Task item
For each line in the material below that holds "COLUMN", copy that line.
━━━━━━━━━━━━━━━━━━━━
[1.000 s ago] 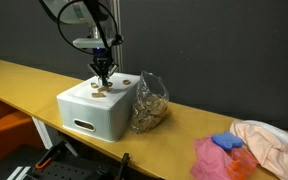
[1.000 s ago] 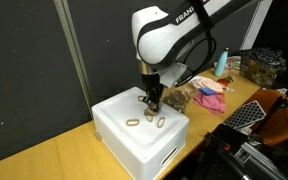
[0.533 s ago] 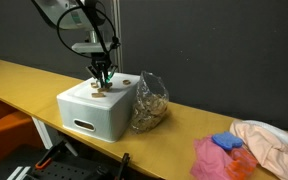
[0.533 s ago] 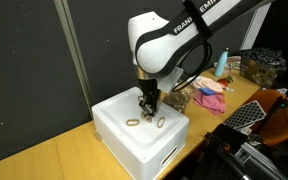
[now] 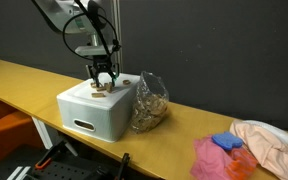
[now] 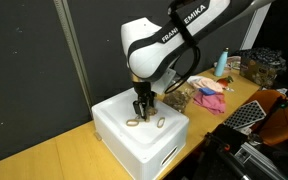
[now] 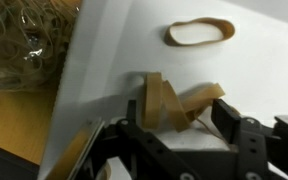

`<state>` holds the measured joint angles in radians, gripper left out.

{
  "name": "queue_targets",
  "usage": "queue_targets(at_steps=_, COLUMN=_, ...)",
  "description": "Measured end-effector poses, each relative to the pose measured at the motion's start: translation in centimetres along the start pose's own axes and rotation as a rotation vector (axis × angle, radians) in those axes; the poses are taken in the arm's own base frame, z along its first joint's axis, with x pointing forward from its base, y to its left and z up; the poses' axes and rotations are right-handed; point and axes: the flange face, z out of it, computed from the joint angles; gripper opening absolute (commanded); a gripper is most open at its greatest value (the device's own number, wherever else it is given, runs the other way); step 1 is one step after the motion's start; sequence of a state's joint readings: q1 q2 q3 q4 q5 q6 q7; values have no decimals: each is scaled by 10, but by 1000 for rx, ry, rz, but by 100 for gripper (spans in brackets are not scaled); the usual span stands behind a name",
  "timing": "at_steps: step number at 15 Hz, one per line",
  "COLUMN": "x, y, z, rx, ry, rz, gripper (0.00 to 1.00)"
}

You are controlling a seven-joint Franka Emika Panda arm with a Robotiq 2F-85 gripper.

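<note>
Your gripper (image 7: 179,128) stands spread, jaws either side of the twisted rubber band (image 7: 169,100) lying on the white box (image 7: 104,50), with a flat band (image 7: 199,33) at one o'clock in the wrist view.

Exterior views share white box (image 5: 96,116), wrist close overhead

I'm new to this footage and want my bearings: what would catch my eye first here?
The white arm's gripper hangs open over a white box on the yellow table. Its fingers are on either side of a twisted rubber band lying on the box top. A clear bag of more bands stands right beside the box.
</note>
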<state>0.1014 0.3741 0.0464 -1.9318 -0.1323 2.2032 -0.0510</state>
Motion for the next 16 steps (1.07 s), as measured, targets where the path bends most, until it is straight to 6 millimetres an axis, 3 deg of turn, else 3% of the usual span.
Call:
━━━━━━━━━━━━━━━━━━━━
Solution for this task
  "usage": "queue_targets(at_steps=_, COLUMN=_, ...)",
  "COLUMN": "x, y, z, rx, ry, rz, gripper (0.00 to 1.00)"

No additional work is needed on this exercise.